ZZ remplace DD : la panique habillée en évidence
La Fédération cède à la pression médiatique et confie les Bleus à une légende (!) sans banc depuis cinq ans, pendant que Gianni Infantino range provisoirement son projet de Coupe du monde vendue aux enchères.
Il fallait s'y attendre.
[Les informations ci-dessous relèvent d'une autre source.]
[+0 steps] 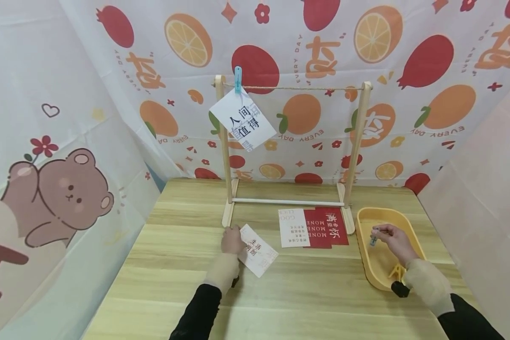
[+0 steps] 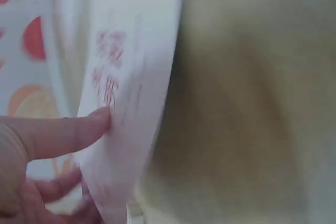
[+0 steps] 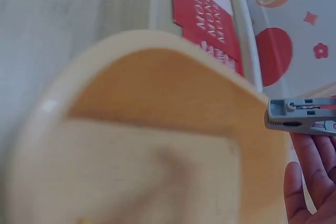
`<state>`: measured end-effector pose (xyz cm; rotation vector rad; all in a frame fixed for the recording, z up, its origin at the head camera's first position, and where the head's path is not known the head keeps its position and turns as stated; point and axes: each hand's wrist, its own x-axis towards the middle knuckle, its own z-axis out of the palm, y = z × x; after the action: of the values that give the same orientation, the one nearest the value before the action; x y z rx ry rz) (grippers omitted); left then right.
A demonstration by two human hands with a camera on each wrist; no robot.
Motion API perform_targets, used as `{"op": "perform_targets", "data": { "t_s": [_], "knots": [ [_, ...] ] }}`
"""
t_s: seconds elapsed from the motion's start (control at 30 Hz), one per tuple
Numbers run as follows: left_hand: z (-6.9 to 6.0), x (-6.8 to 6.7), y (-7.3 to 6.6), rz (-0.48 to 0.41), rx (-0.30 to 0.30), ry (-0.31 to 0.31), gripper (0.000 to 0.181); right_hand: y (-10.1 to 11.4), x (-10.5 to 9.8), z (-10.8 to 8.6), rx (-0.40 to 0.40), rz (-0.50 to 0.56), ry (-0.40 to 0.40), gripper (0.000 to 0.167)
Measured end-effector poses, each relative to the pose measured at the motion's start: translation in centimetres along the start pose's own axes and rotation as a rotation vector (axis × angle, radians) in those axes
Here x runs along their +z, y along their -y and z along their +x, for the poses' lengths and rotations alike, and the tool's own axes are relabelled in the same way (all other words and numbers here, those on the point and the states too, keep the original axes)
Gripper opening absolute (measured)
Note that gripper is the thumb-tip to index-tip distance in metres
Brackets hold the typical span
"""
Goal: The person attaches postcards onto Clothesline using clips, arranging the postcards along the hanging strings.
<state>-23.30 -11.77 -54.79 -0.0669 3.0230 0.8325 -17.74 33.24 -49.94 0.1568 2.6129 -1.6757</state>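
My left hand (image 1: pixel 232 240) pinches a white card (image 1: pixel 258 250) with printed characters by its edge, low over the table. In the left wrist view the thumb lies on the front of the card (image 2: pixel 131 72), with fingers behind it. My right hand (image 1: pixel 396 243) holds a small grey-blue clothespin (image 1: pixel 373 240) above the yellow tray (image 1: pixel 361 252). The right wrist view shows this clothespin (image 3: pixel 302 115) at the fingertips. A yellow clothespin (image 1: pixel 396 272) lies in the tray beneath the right wrist.
A wooden rack (image 1: pixel 357 137) with a rope (image 1: pixel 297 88) stands at the back. From the rope, a light-blue clothespin (image 1: pixel 238 79) hangs a white card (image 1: pixel 242 125) at a slant. Overlapping red cards (image 1: pixel 337 226) and a white card (image 1: pixel 292 231) lie by the rack's right foot.
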Motion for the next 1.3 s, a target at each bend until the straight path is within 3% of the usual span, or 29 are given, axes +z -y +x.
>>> {"op": "perform_targets", "data": {
  "t_s": [0.1,0.23,0.4,0.57,0.63,0.73,0.87,1.07,1.3],
  "knots": [
    [0.6,-2.7,-0.5,-0.336,-0.01,0.072,0.039,1.5,-0.4,0.2,-0.024,-0.009,-0.014,0.045],
    [2.1,-7.8,-2.8,-0.734,-0.036,0.139,0.039,5.8,-0.5,1.5,-0.077,-0.016,-0.018,0.05],
    [4.5,-14.4,-8.3,-1.008,-0.01,0.018,0.038,14.8,0.9,4.0,-0.246,-0.003,-0.031,0.042],
    [6.8,-17.9,-13.0,-1.169,0.073,-0.108,0.033,25.7,3.0,6.9,-0.427,0.117,-0.007,0.025],
    [7.9,-18.6,-14.4,-1.213,0.086,-0.149,0.032,29.7,3.8,8.2,-0.466,0.186,-0.014,0.019],
    [9.4,-19.2,-16.2,-1.258,0.08,-0.19,0.033,35.0,4.8,10.3,-0.455,0.277,-0.038,0.018],
    [10.7,-19.6,-17.9,-1.244,0.022,-0.193,0.034,39.7,6.3,12.5,-0.345,0.297,-0.092,0.019],
    [11.1,-20.1,-19.2,-1.218,0.005,-0.157,0.034,42.4,8.6,14.8,-0.2,0.348,-0.149,0.016],
    [10.7,-20.3,-20.0,-1.18,-0.016,-0.143,0.037,42.6,9.8,15.5,-0.167,0.297,-0.163,0.019]
  ]
}}
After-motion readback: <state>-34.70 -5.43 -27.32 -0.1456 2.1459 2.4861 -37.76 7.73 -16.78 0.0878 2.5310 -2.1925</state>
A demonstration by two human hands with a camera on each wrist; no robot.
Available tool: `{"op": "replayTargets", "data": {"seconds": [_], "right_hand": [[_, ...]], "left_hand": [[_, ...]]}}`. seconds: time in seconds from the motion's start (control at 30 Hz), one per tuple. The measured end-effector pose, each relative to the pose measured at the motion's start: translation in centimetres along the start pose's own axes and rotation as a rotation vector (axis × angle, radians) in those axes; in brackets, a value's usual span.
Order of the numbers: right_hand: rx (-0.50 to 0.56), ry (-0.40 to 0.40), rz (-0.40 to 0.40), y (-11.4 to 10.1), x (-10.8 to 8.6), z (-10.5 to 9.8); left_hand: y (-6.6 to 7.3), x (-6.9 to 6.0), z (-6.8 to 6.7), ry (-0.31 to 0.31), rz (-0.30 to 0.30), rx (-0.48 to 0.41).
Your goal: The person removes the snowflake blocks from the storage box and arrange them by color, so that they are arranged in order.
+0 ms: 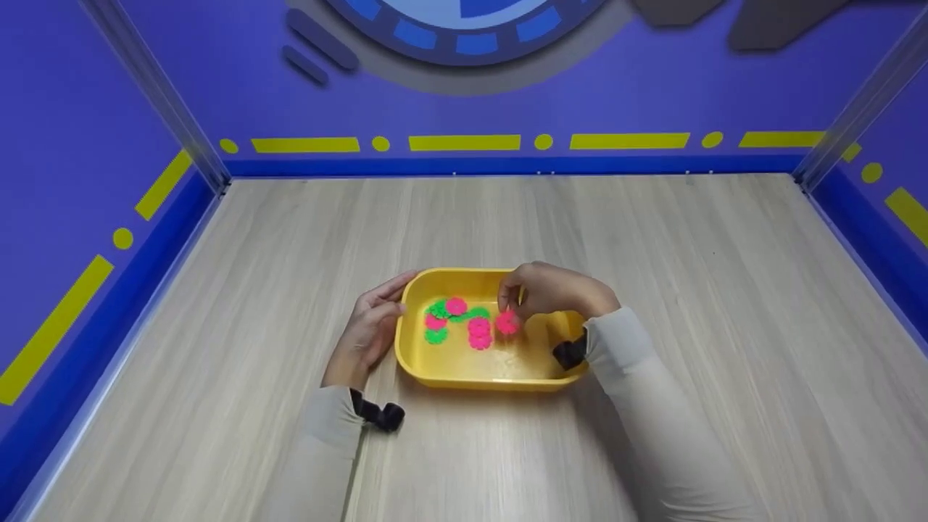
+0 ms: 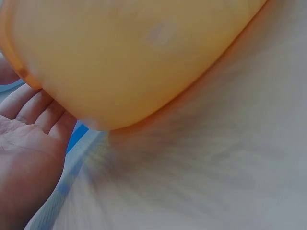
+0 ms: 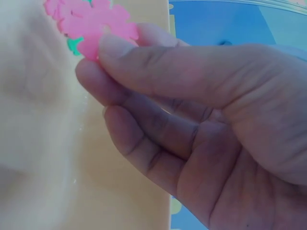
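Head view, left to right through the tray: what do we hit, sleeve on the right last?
Left hand → yellow tray's left wall → lowest green piece → overlapping pink pieces → held pink piece → right hand → right sleeve.

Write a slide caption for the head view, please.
Left hand holds a yellow tray by its edge; right hand pinches a pink notched disc.
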State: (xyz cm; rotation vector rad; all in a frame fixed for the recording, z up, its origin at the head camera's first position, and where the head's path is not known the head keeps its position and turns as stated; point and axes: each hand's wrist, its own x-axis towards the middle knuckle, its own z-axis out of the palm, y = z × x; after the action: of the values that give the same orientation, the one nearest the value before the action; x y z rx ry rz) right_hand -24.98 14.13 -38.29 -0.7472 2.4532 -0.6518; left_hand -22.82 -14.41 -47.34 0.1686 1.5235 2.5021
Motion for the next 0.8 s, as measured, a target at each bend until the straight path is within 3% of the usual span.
{"op": "replayTargets", "data": {"seconds": [0.2,0.63,0.8], "right_hand": [[-0.013,0.017,-0.036,0.0,-0.5,-0.6],[0.035,0.063,0.033,0.5,-2.8,-2.5],[0.049,0.08,0.019,1.3,-3.8,-3.1]], "left_hand": [[0.1,0.0,0.0,0.015,-0.01,0.0],[-0.1,0.0,0.0,0.003,-0.01,-0.006],[-0.1,0.0,0.0,0.006,-0.01,-0.014]]}}
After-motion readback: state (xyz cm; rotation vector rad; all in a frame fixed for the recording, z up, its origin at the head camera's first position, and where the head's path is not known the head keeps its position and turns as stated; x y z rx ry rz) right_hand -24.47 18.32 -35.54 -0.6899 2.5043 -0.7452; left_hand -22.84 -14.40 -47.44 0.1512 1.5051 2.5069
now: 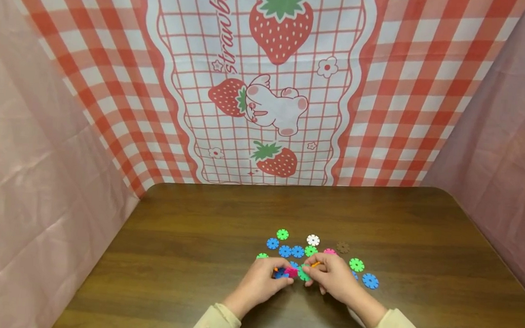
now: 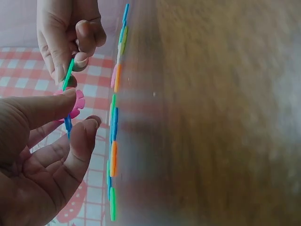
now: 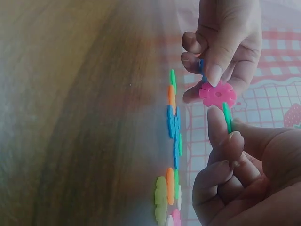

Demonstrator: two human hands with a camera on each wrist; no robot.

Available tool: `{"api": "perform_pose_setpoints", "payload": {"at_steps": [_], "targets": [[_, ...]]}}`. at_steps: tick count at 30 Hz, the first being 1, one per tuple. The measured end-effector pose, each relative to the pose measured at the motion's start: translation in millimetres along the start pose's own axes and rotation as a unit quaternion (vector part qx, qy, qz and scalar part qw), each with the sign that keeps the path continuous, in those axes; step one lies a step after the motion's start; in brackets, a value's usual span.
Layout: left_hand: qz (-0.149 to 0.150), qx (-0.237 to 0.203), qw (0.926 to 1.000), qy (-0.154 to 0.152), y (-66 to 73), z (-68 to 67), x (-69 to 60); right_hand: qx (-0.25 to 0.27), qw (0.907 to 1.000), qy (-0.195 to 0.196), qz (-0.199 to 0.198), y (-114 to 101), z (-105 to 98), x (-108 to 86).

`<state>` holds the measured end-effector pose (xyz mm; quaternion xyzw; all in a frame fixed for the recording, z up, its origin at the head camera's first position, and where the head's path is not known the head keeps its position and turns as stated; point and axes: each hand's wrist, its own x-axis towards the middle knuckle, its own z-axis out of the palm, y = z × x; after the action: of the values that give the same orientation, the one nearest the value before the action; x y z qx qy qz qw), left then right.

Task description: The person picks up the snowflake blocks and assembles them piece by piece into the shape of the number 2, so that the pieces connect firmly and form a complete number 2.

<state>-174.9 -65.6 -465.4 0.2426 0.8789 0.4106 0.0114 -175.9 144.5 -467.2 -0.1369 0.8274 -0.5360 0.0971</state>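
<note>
Above the table, my left hand (image 1: 261, 281) pinches a blue notched disc (image 2: 67, 125) that is joined to a pink notched disc (image 3: 217, 94). My right hand (image 1: 334, 278) holds a green notched disc (image 3: 227, 117) between thumb and fingers. The green disc's edge meets the pink disc's rim; whether its slot is seated there I cannot tell. The discs stand at angles to one another, the pink one face-on in the right wrist view. Fingers hide part of the blue disc and part of the green one.
Loose notched discs lie flat on the wooden table (image 1: 184, 229) beyond and beside the hands, among them a white disc (image 1: 313, 239), a brown disc (image 1: 342, 247), a blue disc (image 1: 370, 281) and a light green disc (image 1: 282, 234). A checked strawberry cloth (image 1: 400, 92) hangs behind the table.
</note>
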Motion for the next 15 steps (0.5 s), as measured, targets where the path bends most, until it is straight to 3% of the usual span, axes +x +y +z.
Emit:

Après la demi-finale ratée face à l'Espagne, où l'équipe de France a paru amorphe, incapable de construire le moindre danger face à une Roja supérieure sur tous les plans, la pression médiatique est devenue intenable. La Fédération n'a pas cherché un projet : elle a cherché un nom qui fasse taire les critiques. Zinédine Zidane coche peut-être cette case. Rien de plus, et je n'apprécie pas.
Le bilan qu'on choisit d'oublier
On instruit vite le procès de Deschamps. On oublie plus vite encore ce qu'il laisse derrière lui : un titre mondial, une finale, une équipe reconstruite après des années de délitement.
Sa course au troisième sacre s'est arrêtée net, mais réduire quatorze ans de travail à une seule soirée ratée est un raccourci commode, celui d'une époque qui ne juge plus que la dernière image.
Zidane, l'icône figée en 1998 Carton Rouge !
Zidane fut un joueur immense. Il reste, dans la mémoire collective, celui de 1998, mais aussi celui du coup de tête sur Materazzi en finale 2006, carton rouge à l'appui, qui a coûté à la France sa dernière chance de titre ce soir-là.
Entre ces deux images, vingt ans ont passé. Sans banc depuis son départ du Real Madrid en 2021, sans avoir jamais dirigé un vestiaire hors de la bulle madrilène, il arrive porté par une aura que le temps a figée plutôt qu'entretenue.
Le vrai doute ne porte pas sur son passé de joueur, personne ne le conteste, mais sur son envergure de leader. Son départ du Real Madrid, loin d'être la sortie triomphale que l'on raconte, s'est faite sur fond de saison sans titre.
S'il n'innove pas rapidement, s'il n'impose pas une méthode et une autorité que rien, jusqu'ici, n'a permis de vérifier hors du Bernabéu, ce mandat pourrait être court.